**STORED DATA:**
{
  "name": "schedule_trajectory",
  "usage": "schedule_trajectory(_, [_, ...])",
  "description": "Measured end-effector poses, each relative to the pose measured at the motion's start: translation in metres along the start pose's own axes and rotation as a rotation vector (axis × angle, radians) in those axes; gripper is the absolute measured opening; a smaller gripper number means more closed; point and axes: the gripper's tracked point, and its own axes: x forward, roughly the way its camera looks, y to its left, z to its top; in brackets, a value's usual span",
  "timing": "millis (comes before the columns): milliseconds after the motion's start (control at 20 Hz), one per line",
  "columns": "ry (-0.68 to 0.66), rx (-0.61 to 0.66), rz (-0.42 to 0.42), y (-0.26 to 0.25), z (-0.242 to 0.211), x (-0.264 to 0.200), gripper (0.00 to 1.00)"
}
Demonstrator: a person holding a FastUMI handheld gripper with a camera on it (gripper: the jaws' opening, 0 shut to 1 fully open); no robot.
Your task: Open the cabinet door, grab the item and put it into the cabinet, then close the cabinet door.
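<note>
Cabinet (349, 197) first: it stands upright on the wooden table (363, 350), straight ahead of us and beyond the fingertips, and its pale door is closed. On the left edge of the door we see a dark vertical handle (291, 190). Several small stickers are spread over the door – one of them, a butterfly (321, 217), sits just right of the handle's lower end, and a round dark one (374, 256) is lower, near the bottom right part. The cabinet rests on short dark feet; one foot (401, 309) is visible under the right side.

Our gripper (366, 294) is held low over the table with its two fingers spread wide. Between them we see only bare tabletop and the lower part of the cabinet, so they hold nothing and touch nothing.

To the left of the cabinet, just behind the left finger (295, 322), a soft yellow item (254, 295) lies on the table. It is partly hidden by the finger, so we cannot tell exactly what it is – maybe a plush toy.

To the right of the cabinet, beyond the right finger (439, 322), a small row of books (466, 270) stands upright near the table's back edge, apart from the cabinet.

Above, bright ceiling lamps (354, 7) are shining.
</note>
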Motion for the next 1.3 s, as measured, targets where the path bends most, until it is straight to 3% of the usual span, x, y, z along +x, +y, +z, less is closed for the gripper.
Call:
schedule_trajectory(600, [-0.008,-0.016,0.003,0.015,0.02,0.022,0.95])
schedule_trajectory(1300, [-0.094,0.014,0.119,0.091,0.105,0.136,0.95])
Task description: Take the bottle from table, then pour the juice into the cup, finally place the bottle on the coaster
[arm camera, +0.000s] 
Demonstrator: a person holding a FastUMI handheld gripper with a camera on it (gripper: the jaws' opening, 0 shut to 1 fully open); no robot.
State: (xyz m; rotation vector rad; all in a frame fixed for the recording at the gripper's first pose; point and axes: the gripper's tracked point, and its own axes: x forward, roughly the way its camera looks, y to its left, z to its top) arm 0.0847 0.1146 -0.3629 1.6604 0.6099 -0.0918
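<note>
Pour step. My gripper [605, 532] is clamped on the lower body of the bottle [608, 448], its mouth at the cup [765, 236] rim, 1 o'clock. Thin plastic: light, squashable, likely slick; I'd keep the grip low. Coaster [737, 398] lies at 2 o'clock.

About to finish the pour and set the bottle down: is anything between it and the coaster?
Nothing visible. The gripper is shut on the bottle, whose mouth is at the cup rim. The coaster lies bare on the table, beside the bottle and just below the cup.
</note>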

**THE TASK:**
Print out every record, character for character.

**EXPECTED ANSWER:**
{
  "name": "schedule_trajectory",
  "usage": "schedule_trajectory(_, [_, ...])",
  "description": "Measured end-effector poses, each relative to the pose measured at the motion's start: translation in metres along the start pose's own axes and rotation as a rotation vector (axis × angle, radians) in those axes; gripper is the absolute measured opening; a smaller gripper number means more closed; point and axes: the gripper's tracked point, and its own axes: x forward, roughly the way its camera looks, y to its left, z to its top; in brackets, a value's usual span",
  "timing": "millis (comes before the columns): milliseconds after the motion's start (control at 20 Hz), one per line",
  "columns": "ry (-0.68 to 0.66), rx (-0.61 to 0.66), rz (-0.42 to 0.42), y (-0.26 to 0.25), z (-0.242 to 0.211), x (-0.264 to 0.200), gripper (0.00 to 1.00)"
}
Demonstrator: a person holding a FastUMI handheld gripper with a camera on it (gripper: the jaws' opening, 0 shut to 1 fully open); no robot.
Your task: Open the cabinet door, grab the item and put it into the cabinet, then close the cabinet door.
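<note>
Cabinet (349, 197) first: it stands upright on the wooden table (363, 350), straight ahead of us and beyond the fingertips, and its pale door is closed. On the left edge of the door we see a dark vertical handle (291, 190). Several small stickers are spread over the door – one of them, a butterfly (321, 217), sits just right of the handle's lower end, and a round dark one (374, 256) is lower, near the bottom right part. The cabinet rests on short dark feet; one foot (401, 309) is visible under the right side.

Our gripper (366, 294) is held low over the table with its two fingers spread wide. Between them we see only bare tabletop and the lower part of the cabinet, so they hold nothing and touch nothing.

To the left of the cabinet, just behind the left finger (295, 322), a soft yellow item (254, 295) lies on the table. It is partly hidden by the finger, so we cannot tell exactly what it is – maybe a plush toy.

To the right of the cabinet, beyond the right finger (439, 322), a small row of books (466, 270) stands upright near the table's back edge, apart from the cabinet.

Above, bright ceiling lamps (354, 7) are shining.
</note>
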Motion for the next 1.3 s, as measured, targets where the path bends most, until it is straight to 3% of the usual span, x, y, z along +x, +y, +z, less is closed for the gripper.
Call:
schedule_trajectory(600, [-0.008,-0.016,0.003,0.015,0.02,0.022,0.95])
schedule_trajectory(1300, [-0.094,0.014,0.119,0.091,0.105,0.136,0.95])
Task description: Take the bottle from table, then pour the juice into the cup, finally place the bottle on the coaster
[arm camera, +0.000s] 
Demonstrator: a person holding a FastUMI handheld gripper with a camera on it (gripper: the jaws' opening, 0 shut to 1 fully open); no robot.
State: (xyz m; rotation vector rad; all in a frame fixed for the recording at the gripper's first pose; point and axes: the gripper's tracked point, and its own axes: x forward, roughly the way its camera looks, y to its left, z to its top) arm 0.0847 0.1146 -0.3629 1.6604 0.6099 -0.0918
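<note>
Pour step. My gripper [605, 532] is clamped on the lower body of the bottle [608, 448], its mouth at the cup [765, 236] rim, 1 o'clock. Thin plastic: light, squashable, likely slick; I'd keep the grip low. Coaster [737, 398] lies at 2 o'clock.

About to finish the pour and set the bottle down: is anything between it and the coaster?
Nothing visible. The gripper is shut on the bottle, whose mouth is at the cup rim. The coaster lies bare on the table, beside the bottle and just below the cup.
</note>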

The exercise was answered in full.